John Tillinger (Director). Broadway: Don’t Dress For Dinner; Absurd Person Singular with Paxton Whitehead and Deborah Rush; Say Goodnight, Gracie with Frank Gorshin; Judgment at Nuremburg with Maximilian Schell, Martha Keller and George Grizzard; Night Must Fall with Matthew Broderick; The Sunshine Boys with Jack Klugman and Tony Randall; Inherit the Wind with Charles Durning and George C. Scott (Tony Award nomination, OCC Award); Arthur Miller’s Broken Glass; The Price with Eli Wallach (Tony Award nomination); Sweet Sue with Mary Tyler Moore and Lynn Redgrave; Loot! with Joseph Maher (Tony Award nomination, OCC Award); Corpse! with Milo O’Shea; The Golden Age with Stockard Channing, Irene Worth and Jeff Daniels; Solomon’s Child.  Off-Broadway: Tea at Five with Kate Mulgrew; A Picasso; House and Garden; Comic Potential with Janie Dee; The Exact Center; Dealer’s Choice; Sylvia with Sarah Jessica Parker; A Perfect Ganesh with Zoe Caldwell and Francis Sternhagen; The Last Yankee; Lips Together Teeth Apart with Nathan Lane, Christine Baranski and Swoosie Kurtz ; Prin with Dame Eileen Atkins; What the Butler Saw; Urban Blight; It’s Only a Play with Christine Baranski, James Coco and Joanna Gleason; (all at Manhattan Theatre Club); After the Fall with Frank Langella and Dianne Wiest; Breaking Legs with Vincent Gardenia and Philip Bosco; The Lisbon Traviata with Nathan Lane (Lortel Award); Love Letters with many stars including Jason Robards and Colleen Dewhurst (Lortel Award); The Film Society; Little Murders with Christine Lahti; The Perfect Party (OCC Award); Entertaining Mr. Sloane (Drama Desk Award).  Regional: Don’t Dress for Dinner at the Royal George (Chicago); Eleanor with Jean Stapleton (Arena Stage); and many seasons at Long Wharf Theatre:  Arsenic and Old Lace with Joanne Woodward; As You Like It; The Road to Mecca with Julie Harris; Betrayal; The Lover; The Ruffian on the Stair; A Flea in Her Ear; Another Country with Peter Gallagher and Peter McNichol; This Story of Yours; A Christmas Garland.  Westport Country Playhouse:  Children, How the Other Half Loves, The Drawer Boy, Relatively Speaking, Time of My Life.

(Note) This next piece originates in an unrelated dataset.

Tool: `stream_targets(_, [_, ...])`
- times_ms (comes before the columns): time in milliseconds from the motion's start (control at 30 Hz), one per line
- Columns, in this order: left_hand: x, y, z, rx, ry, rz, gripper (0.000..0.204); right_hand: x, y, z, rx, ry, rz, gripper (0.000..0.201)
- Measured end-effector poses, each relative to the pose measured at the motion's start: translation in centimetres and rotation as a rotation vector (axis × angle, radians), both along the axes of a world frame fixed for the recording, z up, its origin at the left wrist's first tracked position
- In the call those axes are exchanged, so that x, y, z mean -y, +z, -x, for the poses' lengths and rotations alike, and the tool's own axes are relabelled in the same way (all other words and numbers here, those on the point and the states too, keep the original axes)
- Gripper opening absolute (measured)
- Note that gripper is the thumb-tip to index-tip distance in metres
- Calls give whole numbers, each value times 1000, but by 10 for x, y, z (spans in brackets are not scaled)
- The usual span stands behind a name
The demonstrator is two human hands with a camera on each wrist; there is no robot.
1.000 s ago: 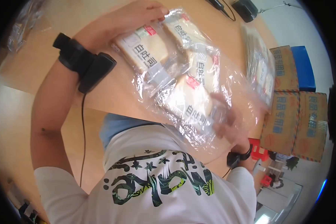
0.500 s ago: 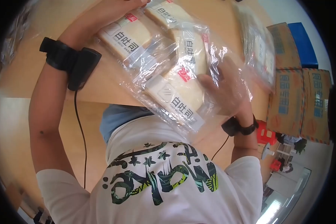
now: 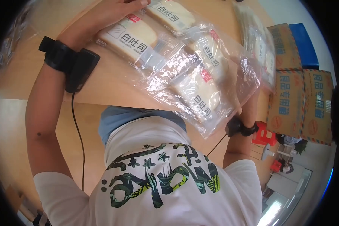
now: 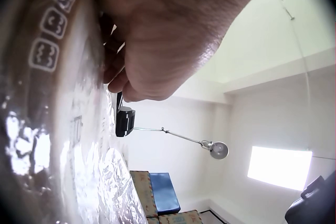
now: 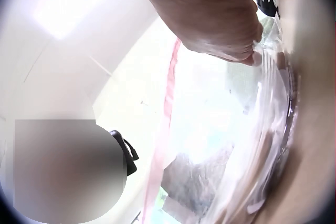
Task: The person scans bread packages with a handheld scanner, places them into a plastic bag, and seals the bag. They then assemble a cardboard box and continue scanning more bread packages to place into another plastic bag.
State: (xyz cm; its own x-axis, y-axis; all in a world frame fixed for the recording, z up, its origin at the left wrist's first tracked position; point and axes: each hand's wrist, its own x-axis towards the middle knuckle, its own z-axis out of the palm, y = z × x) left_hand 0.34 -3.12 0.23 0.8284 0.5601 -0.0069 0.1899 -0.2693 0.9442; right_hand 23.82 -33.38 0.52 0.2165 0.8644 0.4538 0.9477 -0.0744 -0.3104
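Note:
My left hand [image 3: 118,13] rests at the upper end of a packaged toast bread [image 3: 128,37]. In the left wrist view the fingers of that hand [image 4: 163,35] bend loosely beside the shiny wrapper [image 4: 68,140]. A second pack [image 3: 171,15] lies just beyond. To the right, two more packs [image 3: 211,56] [image 3: 197,90] lie overlapping under a large clear plastic bag [image 3: 158,84]. My right hand [image 3: 245,86] is at the bag's right side, blurred by film and glare; in the right wrist view the hand [image 5: 210,19] touches clear film, its fingertips partly hidden.
A stack of clear-wrapped packs [image 3: 260,49] stands at the table's right. Beyond it are cardboard boxes [image 3: 286,101] and a blue box [image 3: 303,45]. Loose film [image 3: 17,34] lies at far left. The table's near edge [image 3: 64,101] runs before the torso.
The right-hand packs have shifted and turned inside the film, and the film now covers my right hand more. The left hand stays near the same pack.

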Motion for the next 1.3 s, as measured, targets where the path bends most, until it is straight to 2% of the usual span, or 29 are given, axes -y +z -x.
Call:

A.R. Gurney A. R. (“Pete”) Gurney has been writing plays for over fifty years.  Among them are: Scenes from American Life, The Dining Room, The Cocktail Hour, Love Letters, Sylvia, Big Bill, Far East, Mrs. Farnsworth, Indian Blood, Crazy Mary, and Buffalo Gal. He has also written three novels, a few television scripts, several unproduced movies, and the librettos of two operas. Gurney is a member of the Theatre Hall of Fame and the American Academy of Arts and Letters. He has honorary degrees from Williams College and Buffalo State University, and taught literature at M.I.T. for many years.